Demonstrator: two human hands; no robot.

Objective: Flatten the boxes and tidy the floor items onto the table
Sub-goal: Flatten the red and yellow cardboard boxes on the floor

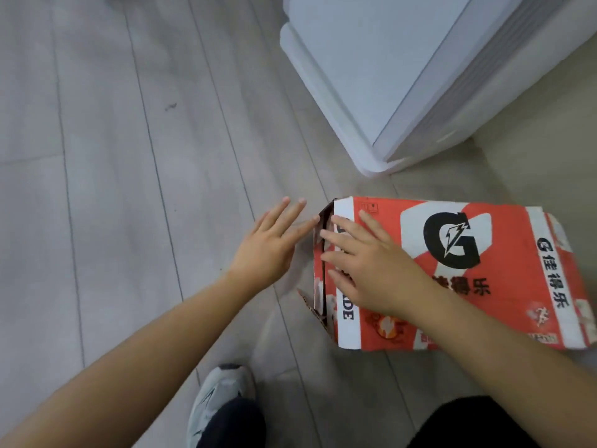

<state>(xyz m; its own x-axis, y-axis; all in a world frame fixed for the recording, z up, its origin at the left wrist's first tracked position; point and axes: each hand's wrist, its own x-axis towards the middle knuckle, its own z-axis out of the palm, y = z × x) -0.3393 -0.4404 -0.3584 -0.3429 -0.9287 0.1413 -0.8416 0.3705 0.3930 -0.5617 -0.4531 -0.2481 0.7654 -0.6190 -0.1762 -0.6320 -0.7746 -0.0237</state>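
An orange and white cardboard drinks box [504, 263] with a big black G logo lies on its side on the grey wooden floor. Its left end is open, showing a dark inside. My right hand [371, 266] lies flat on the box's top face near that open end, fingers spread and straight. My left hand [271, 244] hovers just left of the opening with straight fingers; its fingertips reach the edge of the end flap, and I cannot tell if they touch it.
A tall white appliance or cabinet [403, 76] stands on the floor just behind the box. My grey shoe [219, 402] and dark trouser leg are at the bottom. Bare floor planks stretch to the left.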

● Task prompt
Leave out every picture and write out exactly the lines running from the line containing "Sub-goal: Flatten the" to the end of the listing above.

● Answer space
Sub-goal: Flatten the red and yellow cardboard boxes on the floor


<state>(xyz m; its own x-axis, y-axis; all in a world frame fixed for the recording, z up, its origin at the left wrist's first tracked position; point and axes: each hand's wrist, its own x-axis towards the middle knuckle, its own z-axis out of the palm, y = z × x) -0.3393 -0.4404 -0.3584 -0.3429 -0.9287 0.1413 -0.8416 0.3705 0.3930 -0.5617 -0.4531 -0.2481 0.7654 -0.6190 -0.1762 -0.6320 -0.7746 -0.0237</state>
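An orange and white cardboard drinks box [504, 263] with a big black G logo lies on its side on the grey wooden floor. Its left end is open, showing a dark inside. My right hand [371, 266] lies flat on the box's top face near that open end, fingers spread and straight. My left hand [271, 244] hovers just left of the opening with straight fingers; its fingertips reach the edge of the end flap, and I cannot tell if they touch it.
A tall white appliance or cabinet [403, 76] stands on the floor just behind the box. My grey shoe [219, 402] and dark trouser leg are at the bottom. Bare floor planks stretch to the left.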

Work on the exercise is now finished.